Table 6 gives a comparison between the directionality of SSRs mutation between the MMRS-proficient and MMRS-deficient species having similar GC content of the genome. It can be seen that the genomes having similar genome compositions have different directionality of SSR mutation and hence it can be argued that directionality in SSR mutations between the MMRS-proficient and MMRS-deficient species is independent of the composition of genomes but dependent on the presence or absence of the MMRS.

Table 6 Comparison between MMR-proficient and MMR-deficient species with similar GC percentage

Conclusions

In this study, we have investigated the mutational bias of SSRs toward expansion or contraction in relation to the presence and absence of MMRS in prokaryotes.

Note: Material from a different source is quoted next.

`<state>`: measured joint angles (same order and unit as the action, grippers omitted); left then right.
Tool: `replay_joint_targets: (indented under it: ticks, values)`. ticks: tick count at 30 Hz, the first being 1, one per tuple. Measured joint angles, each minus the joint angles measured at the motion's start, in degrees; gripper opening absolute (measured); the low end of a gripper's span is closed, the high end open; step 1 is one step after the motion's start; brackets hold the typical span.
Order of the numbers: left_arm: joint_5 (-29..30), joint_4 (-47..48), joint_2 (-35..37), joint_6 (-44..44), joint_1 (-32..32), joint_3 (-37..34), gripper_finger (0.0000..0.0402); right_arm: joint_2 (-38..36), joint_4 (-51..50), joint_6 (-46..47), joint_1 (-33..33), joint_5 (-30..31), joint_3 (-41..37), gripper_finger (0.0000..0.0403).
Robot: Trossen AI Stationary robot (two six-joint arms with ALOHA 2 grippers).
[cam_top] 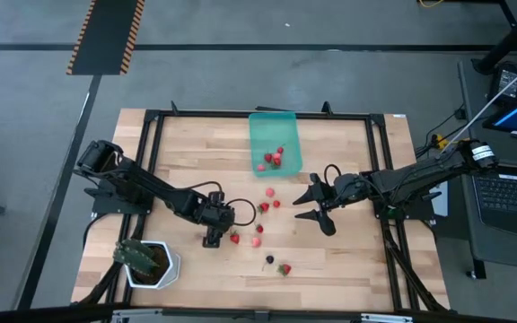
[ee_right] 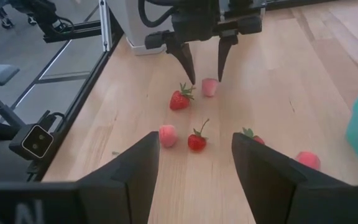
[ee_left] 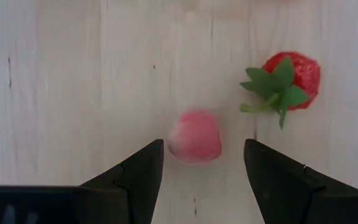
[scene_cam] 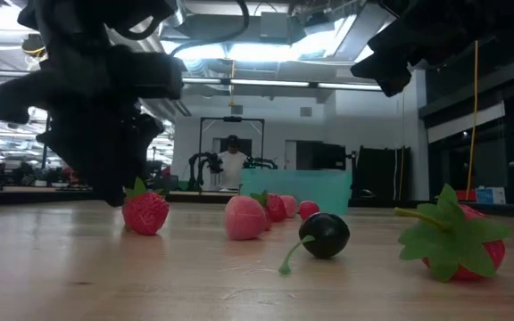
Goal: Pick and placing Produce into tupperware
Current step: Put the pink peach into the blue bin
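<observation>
Produce lies scattered on the wood of the table (cam_top: pixel 187 135), a few fruits already in the teal tupperware (cam_top: pixel 274 135) at the far side, and one pale pink fruit (ee_left: pixel 194 135) sits between the spread fingers of my left gripper (ee_left: pixel 204 163), with a red strawberry (ee_left: pixel 292 71) just beside it. It looks light, soft and easily bruised, so I judge a gentle pinch across its round middle is best. My right gripper (cam_top: pixel 315 205) hovers open, right of the loose fruits.

Grey floor (cam_top: pixel 240 72), hazard-striped mat (cam_top: pixel 106 36), laptop (cam_top: pixel 510 202) at side, bright ceiling lights (scene_cam: pixel 266 49).
</observation>
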<state>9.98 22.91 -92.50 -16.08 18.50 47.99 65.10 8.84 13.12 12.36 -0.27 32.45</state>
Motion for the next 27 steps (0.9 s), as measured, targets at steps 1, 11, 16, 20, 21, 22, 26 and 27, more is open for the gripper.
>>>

Our investigations revealed that the MMR deficiency as a consequence of frameshift mutation in MMR gene leads to an increase in the number of SSR tracts undergoing slippage-related INDEL mutations. The strain-specific INDEL mutations in MMRS in Acinetobacter baumannii, Haemophilus influenza, and Staphylococcus aureus indicate that these mutations are not inherited during speciation. The strain-specific mutations have arisen during different points of time during evolution. If the mutation event is relatively new then all the characteristics of a mutation may not be very evident. The number of SSR mutations is not very high in case of Acinetobacter baumannii ATCC_17978 as compared to the other strains of Acinetobacter baumannii and this could be due to the recently happened mutation in MMRS or sequencing errors. The indication of this is also evident in the mutation bias of the SSRs in this strain [Table 2 (contraction/expansion ratio is 1.2)]. In the case of the other two mutated strains Viz., Haemophilus influenza PittGG and Staphylococcus aureus RF122 SSR mutations are not biased toward either of contraction or expansion (contraction/expansion ratio is 1).

Most of the MMR-deficient species show high number of mutated SSR tracts. However, despite the MMR deficiency mycobacterium showed high stability in non-coding SSR tracts which could be due to increased fidelity of the DNA polymerases even in the MMR-deficient background due to high generation time. The variations in SSR stabilities between the MMR-deficient species are also due to the fact the differences in the living environment between the species. The species where MMRS is present SSR mutations show significant bias toward deletions. However, we could not find an unequivocal bias of SSRs either toward expansion or contraction in species deficient in MMRS. The directionality of evolution of SSRs seemed to be independent of their repeat counts [long (6–8 bp) vs. short (3–5 bp) SSR] as well as the repeat types (A|T vs. G|C). Directionality of SSR mutation is also independent of the physical properties (GC content) of genome. Contraction bias of SSRs explains the enrichment of short tracts in prokaryotic genomes which are mostly MMRS proficient.